In basic terms, the conjugation charts in the Japanese Wikipedia article at https://ja.wikipedia.org/wiki/形容詞#古典日本語の形容詞の活用 are quite useful. Reproduced here:
Conjugations
The so-called ク活用 or "-ku conjugation" is for adjectives that (in modern Japanese) end in just ~い, such as よい or さむい. Meanwhile, the シク活用 or "-shiku conjugation" is for adjectives that (in modern Japanese) end in ~しい, such as あたらしい or さびしい.
Conjugation |
ク活用 Basic |
ク活用 Fused with aru |
シク活用 Basic |
シク活用 Fused with aru |
未然形【みぜんけい】 Irrealis (hasn't happened yet) |
~く |
~から |
~しく |
~しから |
連用形【れんようけい】 Continuative (-masu stem) |
~く |
~かり |
~しく |
~しかり |
終止形【しゅうしけい】 Terminal (standalone) |
~し |
- |
~し |
- |
連体形【れんたいけい】 Attributive (adjectival) |
~き |
~かる |
~しき |
~しかる |
已然形【いぜんけい】 Realis (as if it's happened) |
~けれ |
- |
~しけれ |
- |
命令形【めいれいけい】 Imperative (command) |
- |
~かれ |
- |
~しかれ |
Your comment
I remember reading previously that かる could not be used attributively...
I'm not sure where that might have come from. As you can see in the table above, the ~かる or ~しかる form is indeed the 連体形【れんたいけい】 or "attributive form", and this is used attributively in historical texts. Granted, the "basic" attributive form ending in ~き or ~しき appears to be more common for regular usage of an adjective to modify a noun, but we can find instances of ~かる directly modifying a noun, as in this text from 1949:
御堂より高かる空に五山浮き松風の鳴る広業寺かな
Follow-on questions
For what else could a 連体形 have been used in the first place?
Jimmy Yang's comment on your question links through to a page that does a good job of providing a nutshell explanation of what the 連体形【れんたいけい】 was used for. There is also more here at Kotobank and here at the Japanese Wikipedia. (Sadly, the English Wikipedia article section here is a bit of a mess, so please only read that with a grain of salt.)
Briefly, in English, the 連体形【れんたいけい】 or "attributive form" of either a verb or adjective could be used to:
- modify a noun or noun phrase, basically just being an adjective.

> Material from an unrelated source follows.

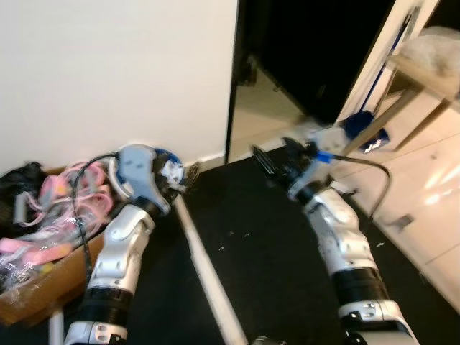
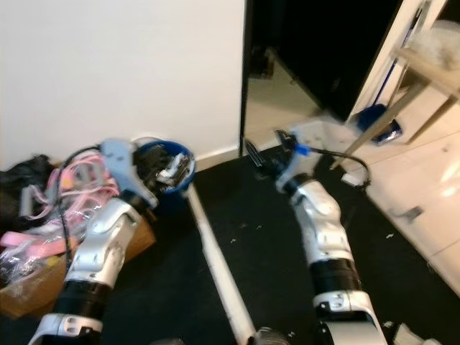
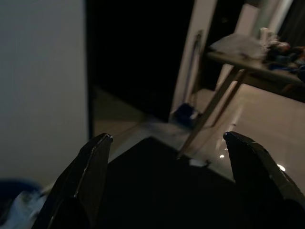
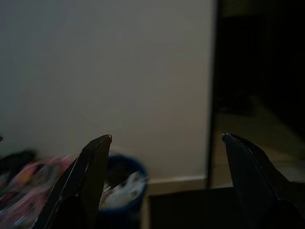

- act as a noun itself -- this may have evolved by an elision (omission) of an abstract noun like こと ("fact, thing"), which the attributive may have originally modified.
- serve as an attributive, but coming after the thing it modifies, in a special kind of Old Japanese grammatical construction called 係【かか】り結【むす】び.
Was [the -karu form of the rentaikei] simply an alternate form of ~き in its zero-nominalisation?
I'm not familiar with the term "zero-nominalisation", so I cannot answer you here.
Was [the -karu form of the rentaikei] placed where neither an adjectival 連体形 nor the 終止形 would fit, like in ~と and ~可し?
I'm not aware of any cases where と requires the ~かる form of an adjective.
Note that the -karu ending is a fusion of regular adverbial ending ~く + the attributive form of Old and Classical Japanese copula ("to be" verb) あり. I wonder if the requirement of this form for certain 助動詞【じょどうし】, such as べし or らむ, might be because the 助動詞 itself requires a verb -- which is provided with the ある in ~かる, but not in the "basic" attributive ~き ending.
Was [the -karu form of the rentaikei] utilised as an emphasised 終止形, similarly to forms of the 連体形 in other constructions?
I have no idea what other "forms of the 連体形 in other constructions" you are referring to, so again I cannot answer you here.